DAVID GERGEN: And the President then -

WILLIAM REHNQUIST: The President then ignored it. Taney issued his opinion, I think, in May, and Lincoln paid no attention to it. And, of course, Taney realized he couldn't enforce it. Then so Lincoln didn't do anything until his address to a special session of Congress that he had called for in July, and it was at that point that he said, concluded his reference to it by saying that shall all the laws but one go unenforced.

DAVID GERGEN: And so that was the first of a number of cases where civil liberties were suppressed.

WILLIAM REHNQUIST: Yes.

DAVID GERGEN: Not only in the Civil War but then in World War I and then World War II.

WILLIAM REHNQUIST: Right.

DAVID GERGEN: You seem to speak with some sympathy about the role of the executive here. Would you have agreed with Lincoln's view - "should all the laws but one?"

WILLIAM REHNQUIST: I would have agreed with his view as to suspending the writ of habeas corpus, I think, because that seemed to be a real threat to the union. When the upper South seceded, Washington became a capital right on the frontier, right across the Potomac was Virginia, and the union simply could not afford to lose the nation's capital. So there I think you have a real situation that calls for some executive determination. On the other hand, when his postmaster general, Montgomery Blair, decided just to deny mailing privileges to all the newspapers in New York that were opposed to the war, there really was no justification. You've got to continue to have free speech and freedom of the press during the war.

DAVID GERGEN: Let's turn to your view of the courts in this situation. You seem to be suggesting in the book that a court is not - you don't punch a computer button and come out with a law - that the court also has a role in the governance of the country - it has to take into account the context in which it's governing or in which it's making its ruling.

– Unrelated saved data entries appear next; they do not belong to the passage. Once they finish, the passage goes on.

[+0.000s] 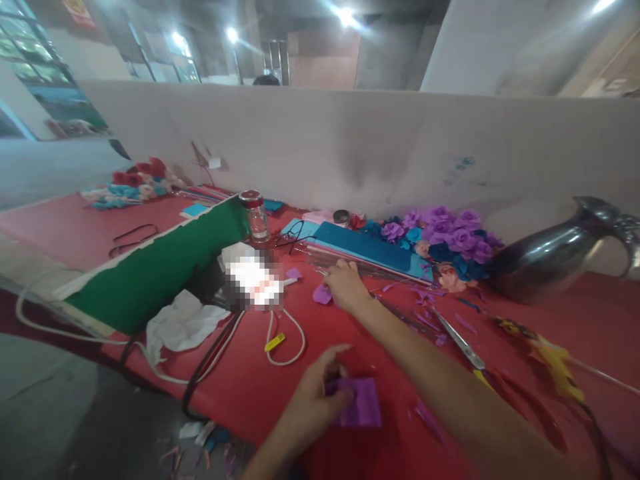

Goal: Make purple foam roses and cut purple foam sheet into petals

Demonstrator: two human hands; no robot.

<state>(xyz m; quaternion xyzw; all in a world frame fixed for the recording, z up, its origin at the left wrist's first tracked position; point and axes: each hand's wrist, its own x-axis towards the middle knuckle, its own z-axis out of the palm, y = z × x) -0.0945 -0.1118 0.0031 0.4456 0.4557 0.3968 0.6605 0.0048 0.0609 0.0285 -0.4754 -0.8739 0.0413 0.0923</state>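
Observation:
My left hand (313, 397) pinches a folded purple paper piece (360, 402) against the red table (75, 230) near its front edge. My right hand (345, 285) reaches far forward, knuckles up and fingers curled, beside a small purple paper scrap (321, 294) and at the near end of a bundle of thin wire stems (370, 267). What its fingers grip is hidden. Scissors (463, 345) lie to the right of my right forearm.
Blue foam sheets (370, 247) and a heap of purple and blue paper flowers (445, 240) lie by the back wall. A metal jug (550, 257) stands right. A glass jar (257, 215), green board (160, 267), white cable (285, 340) and red flowers (135, 180) sit left.

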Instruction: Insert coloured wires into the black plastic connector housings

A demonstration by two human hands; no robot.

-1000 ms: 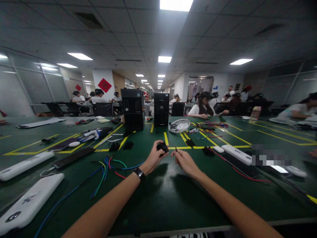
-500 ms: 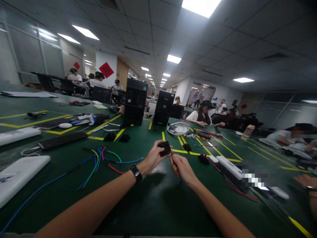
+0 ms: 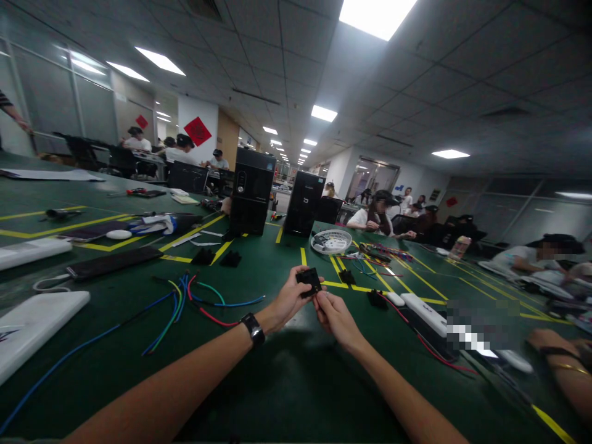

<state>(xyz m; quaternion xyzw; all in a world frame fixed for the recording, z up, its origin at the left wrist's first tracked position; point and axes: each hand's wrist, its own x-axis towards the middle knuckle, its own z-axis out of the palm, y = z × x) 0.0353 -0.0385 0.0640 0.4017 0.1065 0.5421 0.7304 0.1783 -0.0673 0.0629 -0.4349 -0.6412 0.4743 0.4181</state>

WILLIAM REHNQUIST: Yes. I think you can see that, David, from comparing decisions that come down during the wartime with decisions come down after the wartime. Look at World War II. The "Kweran" case, which was decided in the summer of '42, one of the darkest times for the United States, right after Pearl Harbor, is quite hostile to civil liberties. The Japanese internment cases decided during the war are also very restrictive of civil liberty. The "Duncan" case regarding martial law in Hawaii during the war is very much individual liberty-oriented. But it comes down in 1946, a year after the war is over.

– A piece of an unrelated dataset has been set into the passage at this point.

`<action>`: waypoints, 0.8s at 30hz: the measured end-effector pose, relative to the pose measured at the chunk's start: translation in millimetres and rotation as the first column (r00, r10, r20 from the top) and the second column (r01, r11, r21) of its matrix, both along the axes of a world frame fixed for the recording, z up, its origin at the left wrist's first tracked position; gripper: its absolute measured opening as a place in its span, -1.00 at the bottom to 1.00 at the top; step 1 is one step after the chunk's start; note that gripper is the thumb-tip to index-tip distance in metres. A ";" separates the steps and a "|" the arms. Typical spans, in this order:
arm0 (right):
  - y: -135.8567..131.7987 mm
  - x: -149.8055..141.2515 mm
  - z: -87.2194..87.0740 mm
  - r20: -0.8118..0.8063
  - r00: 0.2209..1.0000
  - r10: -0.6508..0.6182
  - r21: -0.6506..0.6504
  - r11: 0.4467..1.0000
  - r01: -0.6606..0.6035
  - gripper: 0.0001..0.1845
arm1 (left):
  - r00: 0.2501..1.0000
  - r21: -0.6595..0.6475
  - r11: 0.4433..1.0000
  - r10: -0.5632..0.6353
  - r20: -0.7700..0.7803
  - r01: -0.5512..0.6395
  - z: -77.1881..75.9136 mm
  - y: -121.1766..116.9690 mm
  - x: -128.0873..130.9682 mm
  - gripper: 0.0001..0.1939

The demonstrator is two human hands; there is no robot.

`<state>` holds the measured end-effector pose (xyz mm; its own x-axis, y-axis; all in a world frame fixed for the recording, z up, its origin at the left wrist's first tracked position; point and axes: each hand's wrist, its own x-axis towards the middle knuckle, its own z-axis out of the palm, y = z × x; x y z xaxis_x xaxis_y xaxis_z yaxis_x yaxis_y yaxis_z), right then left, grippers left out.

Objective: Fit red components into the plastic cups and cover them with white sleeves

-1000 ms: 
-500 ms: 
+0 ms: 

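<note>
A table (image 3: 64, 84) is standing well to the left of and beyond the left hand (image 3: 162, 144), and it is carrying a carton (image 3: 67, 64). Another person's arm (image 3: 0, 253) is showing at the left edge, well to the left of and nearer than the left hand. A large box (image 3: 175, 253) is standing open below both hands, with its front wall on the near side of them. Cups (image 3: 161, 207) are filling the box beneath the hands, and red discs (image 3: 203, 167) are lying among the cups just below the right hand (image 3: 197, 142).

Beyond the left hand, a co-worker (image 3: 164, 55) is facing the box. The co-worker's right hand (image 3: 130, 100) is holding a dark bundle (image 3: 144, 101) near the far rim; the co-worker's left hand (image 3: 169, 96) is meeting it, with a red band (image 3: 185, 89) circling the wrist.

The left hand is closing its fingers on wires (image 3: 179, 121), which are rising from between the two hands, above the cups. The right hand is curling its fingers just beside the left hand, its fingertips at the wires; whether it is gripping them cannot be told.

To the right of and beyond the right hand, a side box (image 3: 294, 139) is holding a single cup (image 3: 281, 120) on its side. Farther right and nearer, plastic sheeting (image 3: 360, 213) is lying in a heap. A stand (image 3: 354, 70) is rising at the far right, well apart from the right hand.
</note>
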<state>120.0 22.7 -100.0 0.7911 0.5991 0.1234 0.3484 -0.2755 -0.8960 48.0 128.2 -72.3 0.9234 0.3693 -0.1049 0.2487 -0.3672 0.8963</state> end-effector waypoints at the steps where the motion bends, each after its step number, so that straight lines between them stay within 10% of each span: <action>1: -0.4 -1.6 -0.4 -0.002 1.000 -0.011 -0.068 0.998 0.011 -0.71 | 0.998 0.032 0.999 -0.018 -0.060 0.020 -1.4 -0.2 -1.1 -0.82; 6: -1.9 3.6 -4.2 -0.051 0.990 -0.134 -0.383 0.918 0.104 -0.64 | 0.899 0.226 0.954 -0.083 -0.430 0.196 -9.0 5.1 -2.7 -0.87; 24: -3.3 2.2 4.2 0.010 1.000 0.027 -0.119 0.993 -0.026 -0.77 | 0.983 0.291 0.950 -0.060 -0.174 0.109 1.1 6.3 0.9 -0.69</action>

DAVID GERGEN: Is that the case, then, if one is sitting on the court, that you do look at the context of your times and you do take that into account, that it inevitably plays a role in your mind as you think about what the law, what a decision should be?

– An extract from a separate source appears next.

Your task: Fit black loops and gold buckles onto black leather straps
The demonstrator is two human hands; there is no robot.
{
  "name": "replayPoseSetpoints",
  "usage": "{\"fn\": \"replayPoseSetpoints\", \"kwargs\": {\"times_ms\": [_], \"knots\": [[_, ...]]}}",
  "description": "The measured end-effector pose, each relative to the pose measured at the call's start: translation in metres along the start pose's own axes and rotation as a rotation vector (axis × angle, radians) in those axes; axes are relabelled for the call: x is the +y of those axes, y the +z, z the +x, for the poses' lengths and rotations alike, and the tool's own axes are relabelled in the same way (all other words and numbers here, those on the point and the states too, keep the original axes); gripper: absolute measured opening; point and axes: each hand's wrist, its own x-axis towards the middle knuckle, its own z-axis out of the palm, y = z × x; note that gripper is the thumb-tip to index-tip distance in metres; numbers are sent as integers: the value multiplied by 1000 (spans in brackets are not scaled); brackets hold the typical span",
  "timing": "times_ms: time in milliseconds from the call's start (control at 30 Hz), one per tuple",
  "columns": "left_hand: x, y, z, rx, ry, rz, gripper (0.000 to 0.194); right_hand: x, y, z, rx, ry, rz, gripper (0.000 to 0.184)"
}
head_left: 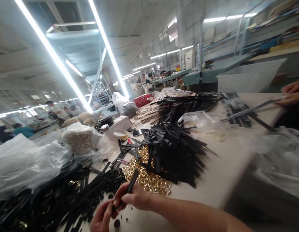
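Observation:
My right hand [133,197] is wrapped round a short black strap [133,181], whose upper end sticks up past the fingers. At the strap's lower end, my left hand [102,215] is closed in a pinch, its fingertips meeting those of the right. Whether a small fitting sits between the fingertips is hidden. Just beyond the hands lies a heap of gold metal fittings [149,183]. Small black round pieces [117,178] are scattered to its left, and one black disc [117,223] lies below the hands.
A large pile of black straps [178,154] covers the table's middle. Finished-looking black straps [43,199] and plastic bags [26,161] crowd the left. A phone [140,131] and white box [121,124] stand behind. At right, another person's hands [291,95] hold strips above a lined bin [280,167].

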Motion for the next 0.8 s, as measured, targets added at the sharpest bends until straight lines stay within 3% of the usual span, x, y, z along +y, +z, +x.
{"fn": "replayPoseSetpoints", "kwargs": {"times_ms": [167, 367, 500, 600, 667, 800], "knots": [[-3, -10, 9, -149, -253, -246, 47, -12, 3, -3, -13, -60, -107, 28], [-11, -9, 8, -154, -315, -302, 45, -11, -6, 3, 24, -161, -291, 28], [-11, -13, 14, -101, -249, -290, 48, -34, -16, 7, 387, -543, -588, 39], [-10, -12, 14, -57, -147, -228, 49, -60, -17, 0, 489, -877, -1016, 50], [-10, -7, 10, -58, -64, -185, 46, -70, -12, -9, 407, -1004, -1283, 51], [-15, 5, -2, -107, 45, -129, 43, -57, 6, -23, 11, -958, -1558, 38]]}}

WILLIAM REHNQUIST: I don't know if it's a terribly conscious thing, and of course, I don't know that there's anything the equivalent of wartime. And I've never sat on the court in wartime. But it's in the back of your mind; it can help but be, that is this just the time to get into this subject, and that sort of thing, particularly with a court like ours, which has almost complete discretion as to what cases to hear.

DAVID GERGEN: So it really is a matter of discretion about when something is right, not just legally but perhaps whether it's right within the system?

WILLIAM REHNQUIST: That's right. It isn't just legal - legal rightness, but it's a question of, is this something we want to take up in the court now, or would it be better to take it up a year or two from now? DAVID GERGEN: I just have to ask you, in closing, you seem to have such a love of history in this book.

WILLIAM REHNQUIST: I do. I have a love of history.

DAVID GERGEN: That comes from?

WILLIAM REHNQUIST: I don't know. Perhaps a somewhat slighted education where I didn't have a chance to take many history courses, and I've been kind of making up for it afterwards by outside reading. DAVID GERGEN: And you do this at night or during the summers when you're -

WILLIAM REHNQUIST: Yes. I do a lot of the writing during the summer and some of it, you know, during the term, during times - breaks - and that sort of thing.

DAVID GERGEN: Mr. Chief Justice, thank you very much for joining us.

WILLIAM REHNQUIST: Well, thank you, David.